O sequenciamento Sanger, também conhecido como sequenciamento por terminação de cadeia, é um método usado para determinar a ordem exata dos nucleotídeos em uma molécula de DNA. Desenvolvido por Frederick Sanger em 1977, continua sendo o padrão ouro para validar sequências de DNA e detectar mutações.
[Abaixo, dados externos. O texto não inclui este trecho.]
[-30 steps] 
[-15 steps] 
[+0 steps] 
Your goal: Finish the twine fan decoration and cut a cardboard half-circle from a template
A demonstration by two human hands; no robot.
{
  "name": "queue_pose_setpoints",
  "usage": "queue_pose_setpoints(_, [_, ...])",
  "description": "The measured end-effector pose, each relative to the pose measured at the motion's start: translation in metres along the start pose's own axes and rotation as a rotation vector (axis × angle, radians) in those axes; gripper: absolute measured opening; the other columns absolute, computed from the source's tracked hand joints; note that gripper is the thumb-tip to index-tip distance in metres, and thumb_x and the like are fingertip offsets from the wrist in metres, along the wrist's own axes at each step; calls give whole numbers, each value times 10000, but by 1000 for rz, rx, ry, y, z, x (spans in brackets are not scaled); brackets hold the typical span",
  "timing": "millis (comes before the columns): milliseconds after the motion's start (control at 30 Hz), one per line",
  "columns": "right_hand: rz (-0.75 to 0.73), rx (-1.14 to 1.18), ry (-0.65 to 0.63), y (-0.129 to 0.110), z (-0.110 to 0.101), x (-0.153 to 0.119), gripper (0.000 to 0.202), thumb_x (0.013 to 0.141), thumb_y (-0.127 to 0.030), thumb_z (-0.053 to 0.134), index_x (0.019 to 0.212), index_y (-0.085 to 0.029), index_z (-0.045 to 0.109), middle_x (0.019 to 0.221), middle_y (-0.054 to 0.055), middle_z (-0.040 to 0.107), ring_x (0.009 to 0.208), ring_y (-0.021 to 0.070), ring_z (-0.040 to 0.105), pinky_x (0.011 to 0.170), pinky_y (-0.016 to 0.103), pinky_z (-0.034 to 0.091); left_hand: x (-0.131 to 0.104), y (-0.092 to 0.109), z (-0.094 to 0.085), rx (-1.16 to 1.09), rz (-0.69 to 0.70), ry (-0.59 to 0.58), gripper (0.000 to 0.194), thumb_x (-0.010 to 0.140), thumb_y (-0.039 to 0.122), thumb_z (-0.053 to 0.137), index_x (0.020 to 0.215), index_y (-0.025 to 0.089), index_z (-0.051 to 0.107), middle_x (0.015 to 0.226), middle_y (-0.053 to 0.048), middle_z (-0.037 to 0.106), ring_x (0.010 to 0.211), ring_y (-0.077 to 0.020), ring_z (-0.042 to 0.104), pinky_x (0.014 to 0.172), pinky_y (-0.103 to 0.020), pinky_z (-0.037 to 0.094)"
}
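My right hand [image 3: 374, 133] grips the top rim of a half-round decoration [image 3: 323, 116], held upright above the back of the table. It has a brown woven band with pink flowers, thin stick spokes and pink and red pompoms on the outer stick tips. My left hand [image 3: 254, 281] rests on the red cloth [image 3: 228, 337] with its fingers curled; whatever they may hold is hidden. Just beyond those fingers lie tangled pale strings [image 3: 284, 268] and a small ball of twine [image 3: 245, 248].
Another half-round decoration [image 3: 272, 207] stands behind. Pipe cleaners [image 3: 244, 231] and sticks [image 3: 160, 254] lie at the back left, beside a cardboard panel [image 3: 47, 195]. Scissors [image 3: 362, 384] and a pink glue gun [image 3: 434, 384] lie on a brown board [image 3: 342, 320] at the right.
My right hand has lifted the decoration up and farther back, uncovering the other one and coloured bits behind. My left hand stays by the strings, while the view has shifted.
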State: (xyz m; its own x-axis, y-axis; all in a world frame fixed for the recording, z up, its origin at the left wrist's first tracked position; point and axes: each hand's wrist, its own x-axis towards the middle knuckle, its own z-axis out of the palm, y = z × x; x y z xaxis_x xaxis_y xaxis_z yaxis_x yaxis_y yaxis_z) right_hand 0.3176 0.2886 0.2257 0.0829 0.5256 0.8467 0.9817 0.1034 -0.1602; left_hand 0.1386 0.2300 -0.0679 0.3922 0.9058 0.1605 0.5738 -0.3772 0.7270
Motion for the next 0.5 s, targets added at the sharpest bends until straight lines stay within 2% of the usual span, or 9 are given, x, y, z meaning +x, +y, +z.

Como Funciona o Sequenciamento Sanger
- Preparação da Reação
O DNA a ser sequenciado é misturado com um primer de DNA, DNA polimerase, nucleotídeos normais (dNTPs) e uma pequena quantidade de dideoxinucleotídeos fluorescentemente marcados (ddNTPs). Cada um dos quatro ddNTPs é marcado com um corante fluorescente diferente.
- Terminação da Cadeia
A reação começa com o primer se ligando ao DNA molde. A DNA polimerase estende o primer adicionando dNTPs. Sempre que um ddNTP é incorporado em vez de um dNTP, a cadeia para de crescer porque os ddNTPs não possuem o grupo 3’-hidroxila necessário para extensão adicional.
- Geração de Fragmentos
Este processo produz uma mistura de fragmentos de DNA de comprimentos variados, cada um terminando em uma posição específica de nucleotídeo. O marcador fluorescente no ddNTP terminal identifica qual base está no final de cada fragmento.
- Eletroforese Capilar
A mistura é carregada em um instrumento de eletroforese capilar. Os fragmentos são separados por tamanho à medida que migram através do capilar. Um laser excita os marcadores fluorescentes, e um detector registra qual cor passa em cada ponto no tempo.
- Análise do Cromatograma
O instrumento produz um cromatograma — uma série de picos coloridos representando a sequência de nucleotídeos. A sequência é lida a partir do cromatograma, tipicamente do fragmento mais curto ao mais longo, fornecendo a sequência completa de DNA.